INFORMATION SUPPLIED:
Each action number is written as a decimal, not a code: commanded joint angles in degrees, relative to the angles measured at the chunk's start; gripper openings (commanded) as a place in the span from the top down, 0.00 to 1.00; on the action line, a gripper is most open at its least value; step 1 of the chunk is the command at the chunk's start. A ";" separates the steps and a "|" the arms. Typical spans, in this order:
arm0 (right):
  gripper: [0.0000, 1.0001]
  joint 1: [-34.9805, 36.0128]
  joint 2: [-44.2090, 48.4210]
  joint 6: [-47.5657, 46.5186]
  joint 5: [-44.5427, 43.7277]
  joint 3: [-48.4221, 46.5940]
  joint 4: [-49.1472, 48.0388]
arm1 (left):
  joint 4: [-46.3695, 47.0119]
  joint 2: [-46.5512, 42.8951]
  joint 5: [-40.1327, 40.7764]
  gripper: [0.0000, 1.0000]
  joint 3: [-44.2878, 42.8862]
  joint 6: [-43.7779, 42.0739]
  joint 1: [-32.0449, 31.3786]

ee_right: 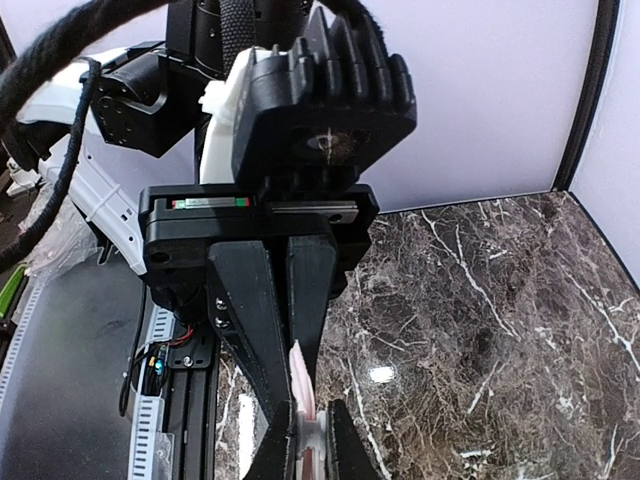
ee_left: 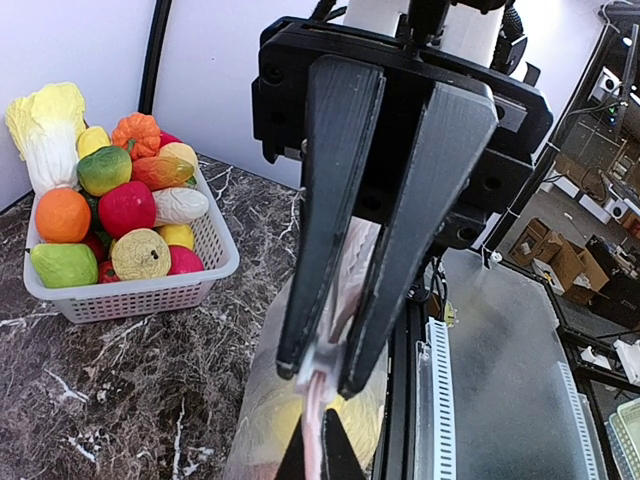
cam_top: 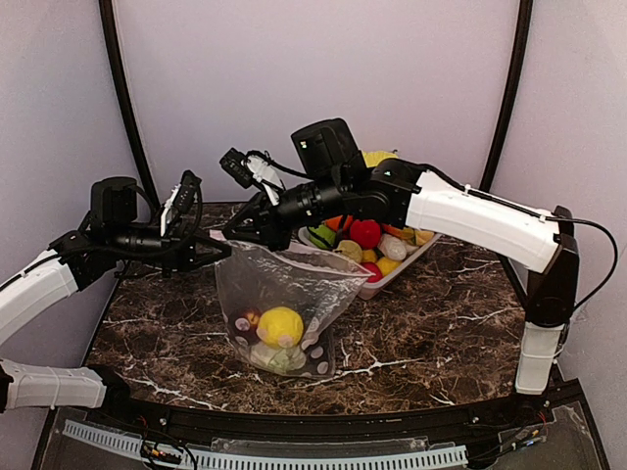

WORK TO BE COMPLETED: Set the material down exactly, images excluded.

ANSWER BOX:
Each action number is written as a decimal, not a code: commanded joint angles in degrees, relative to the angles measured at the chunk's start; gripper openings (commanded) as a place in the span from the top down, 0.00 to 1.00; on the action line, a gripper is most open at its least value; step 1 of the chunk is the command at the chunk's start. A ";" separates the steps and a "|" the arms. Typical spans, in this order:
arm0 (right):
  gripper: [0.0000, 1.0001]
  joint 1: [-34.9805, 36.0128]
  joint 2: [-44.2090, 48.4210]
  joint 6: [-47.5657, 46.5186]
  joint 5: [-44.5427, 43.7277]
  joint 3: [-48.4221, 46.5940]
  joint 4: [-49.1472, 48.0388]
arm1 (left):
  joint 4: [-46.3695, 47.0119]
  joint 2: [-46.5512, 42.8951]
  joint 5: [-40.1327, 40.7764]
  gripper: [0.0000, 1.0000]
  joint 3: [-44.2878, 42.8862]
  joint 6: [-43.7779, 42.0739]
  joint 1: [-32.0449, 31.3786]

ee_right: 
ee_left: 
cam_top: 

The exercise requires nothing more.